Warzel: I think it’s a really great point about growth companies, that there is almost a danger when you’re in that phase where, “No, we’re going to grow very soon,” right? Just you wait. That’s a really good place for them to be. The period of actual growth, like “We are booming right now,” essentially can only mean, to the market, “Soon, we will stop.” And that is the scary point. I take that totally.

Tell how you connect that to the idea of “We are not only working on this computer-science experiment, but we are working on it in such a way that it is going to turn us into tools of the development.” Like, why do these things push these companies to make the products that turn us into these reverse centaurs?

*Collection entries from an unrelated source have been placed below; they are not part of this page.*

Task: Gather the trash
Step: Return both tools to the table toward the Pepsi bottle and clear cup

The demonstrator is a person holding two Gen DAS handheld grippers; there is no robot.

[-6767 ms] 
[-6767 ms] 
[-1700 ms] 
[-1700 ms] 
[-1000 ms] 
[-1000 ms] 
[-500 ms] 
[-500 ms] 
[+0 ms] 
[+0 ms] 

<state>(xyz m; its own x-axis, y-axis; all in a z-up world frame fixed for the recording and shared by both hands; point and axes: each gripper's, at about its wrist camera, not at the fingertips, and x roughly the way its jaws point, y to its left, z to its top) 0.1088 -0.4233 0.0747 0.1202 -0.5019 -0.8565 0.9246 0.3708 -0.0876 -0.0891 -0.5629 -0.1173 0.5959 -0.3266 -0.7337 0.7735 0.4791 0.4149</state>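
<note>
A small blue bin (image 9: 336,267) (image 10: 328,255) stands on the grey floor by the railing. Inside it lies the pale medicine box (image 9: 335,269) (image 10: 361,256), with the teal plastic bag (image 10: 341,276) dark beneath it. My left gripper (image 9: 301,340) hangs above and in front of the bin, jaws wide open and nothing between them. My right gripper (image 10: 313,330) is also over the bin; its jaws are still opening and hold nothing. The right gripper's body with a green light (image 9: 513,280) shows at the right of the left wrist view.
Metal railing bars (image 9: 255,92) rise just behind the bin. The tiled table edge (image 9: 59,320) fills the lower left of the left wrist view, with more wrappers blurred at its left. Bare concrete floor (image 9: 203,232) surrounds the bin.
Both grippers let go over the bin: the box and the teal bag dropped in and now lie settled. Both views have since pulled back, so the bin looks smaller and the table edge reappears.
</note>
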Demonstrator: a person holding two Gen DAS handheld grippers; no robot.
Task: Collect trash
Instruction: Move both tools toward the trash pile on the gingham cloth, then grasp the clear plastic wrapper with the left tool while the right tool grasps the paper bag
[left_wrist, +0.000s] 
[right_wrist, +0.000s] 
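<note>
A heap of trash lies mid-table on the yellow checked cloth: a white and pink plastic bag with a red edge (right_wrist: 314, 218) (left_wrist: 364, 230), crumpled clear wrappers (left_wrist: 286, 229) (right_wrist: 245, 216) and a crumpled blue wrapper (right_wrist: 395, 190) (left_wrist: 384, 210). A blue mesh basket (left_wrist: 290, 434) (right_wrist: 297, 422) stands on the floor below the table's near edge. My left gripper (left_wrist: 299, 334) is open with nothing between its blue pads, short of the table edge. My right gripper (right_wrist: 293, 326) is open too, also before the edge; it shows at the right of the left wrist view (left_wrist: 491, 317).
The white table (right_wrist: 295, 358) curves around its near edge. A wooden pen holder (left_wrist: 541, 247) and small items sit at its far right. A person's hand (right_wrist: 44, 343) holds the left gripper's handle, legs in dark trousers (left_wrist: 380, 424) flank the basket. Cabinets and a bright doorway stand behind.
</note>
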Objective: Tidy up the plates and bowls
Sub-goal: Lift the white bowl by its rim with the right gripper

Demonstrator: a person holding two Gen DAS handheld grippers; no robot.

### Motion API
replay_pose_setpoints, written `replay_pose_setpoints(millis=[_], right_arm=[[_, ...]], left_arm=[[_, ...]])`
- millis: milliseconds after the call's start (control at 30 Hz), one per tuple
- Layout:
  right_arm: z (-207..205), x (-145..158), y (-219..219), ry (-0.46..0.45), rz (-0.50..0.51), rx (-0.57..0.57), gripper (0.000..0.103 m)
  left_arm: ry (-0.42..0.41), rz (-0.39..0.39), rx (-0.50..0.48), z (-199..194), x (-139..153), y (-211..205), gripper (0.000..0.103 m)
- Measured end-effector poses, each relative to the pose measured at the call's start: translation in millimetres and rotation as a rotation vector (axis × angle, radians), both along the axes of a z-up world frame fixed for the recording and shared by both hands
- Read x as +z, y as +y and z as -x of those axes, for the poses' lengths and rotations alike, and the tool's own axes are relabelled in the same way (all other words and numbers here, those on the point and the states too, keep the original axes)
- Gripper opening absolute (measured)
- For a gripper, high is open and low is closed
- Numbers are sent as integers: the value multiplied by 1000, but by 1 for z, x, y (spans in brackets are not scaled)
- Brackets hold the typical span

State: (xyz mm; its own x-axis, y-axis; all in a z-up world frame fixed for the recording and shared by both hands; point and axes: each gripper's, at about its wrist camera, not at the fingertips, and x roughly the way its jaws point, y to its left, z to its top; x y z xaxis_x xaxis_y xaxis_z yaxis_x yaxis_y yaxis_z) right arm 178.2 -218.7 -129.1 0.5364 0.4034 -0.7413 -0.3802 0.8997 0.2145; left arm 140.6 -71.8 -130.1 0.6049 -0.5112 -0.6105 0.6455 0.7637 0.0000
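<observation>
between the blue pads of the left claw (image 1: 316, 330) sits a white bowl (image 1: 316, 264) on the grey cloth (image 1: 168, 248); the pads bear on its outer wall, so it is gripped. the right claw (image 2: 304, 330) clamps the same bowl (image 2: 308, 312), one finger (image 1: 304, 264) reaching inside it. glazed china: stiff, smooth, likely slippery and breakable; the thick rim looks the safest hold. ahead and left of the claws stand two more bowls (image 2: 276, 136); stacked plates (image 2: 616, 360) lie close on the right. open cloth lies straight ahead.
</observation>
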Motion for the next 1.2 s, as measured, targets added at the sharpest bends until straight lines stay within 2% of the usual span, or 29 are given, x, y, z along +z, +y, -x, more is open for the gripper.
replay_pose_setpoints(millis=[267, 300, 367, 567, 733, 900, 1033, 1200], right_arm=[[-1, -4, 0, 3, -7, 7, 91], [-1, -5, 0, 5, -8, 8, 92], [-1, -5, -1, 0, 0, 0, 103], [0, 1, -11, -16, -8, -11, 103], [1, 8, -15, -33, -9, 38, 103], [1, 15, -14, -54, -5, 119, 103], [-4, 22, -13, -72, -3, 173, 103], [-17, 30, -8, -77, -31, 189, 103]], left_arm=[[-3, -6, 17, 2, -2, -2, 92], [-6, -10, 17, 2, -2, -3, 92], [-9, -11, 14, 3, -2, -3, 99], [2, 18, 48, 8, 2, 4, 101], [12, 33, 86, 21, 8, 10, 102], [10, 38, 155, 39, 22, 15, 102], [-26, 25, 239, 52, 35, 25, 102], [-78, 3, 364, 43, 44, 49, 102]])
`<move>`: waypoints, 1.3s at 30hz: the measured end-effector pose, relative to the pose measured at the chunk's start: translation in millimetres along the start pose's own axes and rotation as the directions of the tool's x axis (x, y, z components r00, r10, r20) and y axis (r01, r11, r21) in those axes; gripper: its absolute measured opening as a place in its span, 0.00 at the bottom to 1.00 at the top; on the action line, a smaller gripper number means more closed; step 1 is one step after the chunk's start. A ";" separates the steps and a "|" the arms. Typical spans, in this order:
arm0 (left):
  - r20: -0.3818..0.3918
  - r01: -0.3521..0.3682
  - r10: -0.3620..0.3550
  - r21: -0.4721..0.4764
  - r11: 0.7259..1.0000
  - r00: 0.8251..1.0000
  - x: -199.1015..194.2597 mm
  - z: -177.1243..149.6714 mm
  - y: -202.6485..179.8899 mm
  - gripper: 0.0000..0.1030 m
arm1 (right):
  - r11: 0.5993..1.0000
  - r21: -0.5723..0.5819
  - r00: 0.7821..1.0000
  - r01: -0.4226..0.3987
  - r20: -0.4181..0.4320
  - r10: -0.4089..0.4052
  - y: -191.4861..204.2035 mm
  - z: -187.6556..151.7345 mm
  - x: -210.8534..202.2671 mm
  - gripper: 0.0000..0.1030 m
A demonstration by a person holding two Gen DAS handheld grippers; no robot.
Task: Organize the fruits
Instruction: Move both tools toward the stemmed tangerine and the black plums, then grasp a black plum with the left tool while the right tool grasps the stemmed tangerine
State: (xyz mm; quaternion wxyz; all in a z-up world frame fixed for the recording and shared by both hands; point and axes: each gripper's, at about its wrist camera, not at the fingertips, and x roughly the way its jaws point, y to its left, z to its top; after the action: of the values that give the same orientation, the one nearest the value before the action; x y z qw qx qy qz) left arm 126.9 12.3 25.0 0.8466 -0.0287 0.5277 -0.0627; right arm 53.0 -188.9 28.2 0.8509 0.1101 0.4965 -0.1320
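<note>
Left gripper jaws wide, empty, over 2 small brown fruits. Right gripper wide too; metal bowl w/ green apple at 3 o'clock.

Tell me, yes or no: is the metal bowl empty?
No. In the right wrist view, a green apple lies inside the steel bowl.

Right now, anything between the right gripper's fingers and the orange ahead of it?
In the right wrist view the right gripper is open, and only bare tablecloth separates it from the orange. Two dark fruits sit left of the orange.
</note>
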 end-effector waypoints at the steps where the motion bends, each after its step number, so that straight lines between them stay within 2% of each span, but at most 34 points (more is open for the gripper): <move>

Doctorow: So yeah, that’s the ideology question, right? What is it that makes capital allocators so excited about AI, versus all the other things they’ve been excited about? And I think a big part of this is that bosses are infinitely horny for firing workers and replacing them with machines. And they have been since forever, right? That’s the story of the Industrial Revolution. They just—there’s something about this, and it’s not just cutting costs. I think that if you’re the boss, you are haunted by the knowledge that if you don’t show up for work, the business just ticks over as per normal. But if all the workers don’t show up, that’s “You’re out of business.” And so maybe you tell yourself you’re driving the car, but secretly you worry that you’re in the back seat with a Fisher Price steering wheel. And one of the things about AI is: It dangles the possibility of wiring the toy steering wheel into the car’s drivetrain.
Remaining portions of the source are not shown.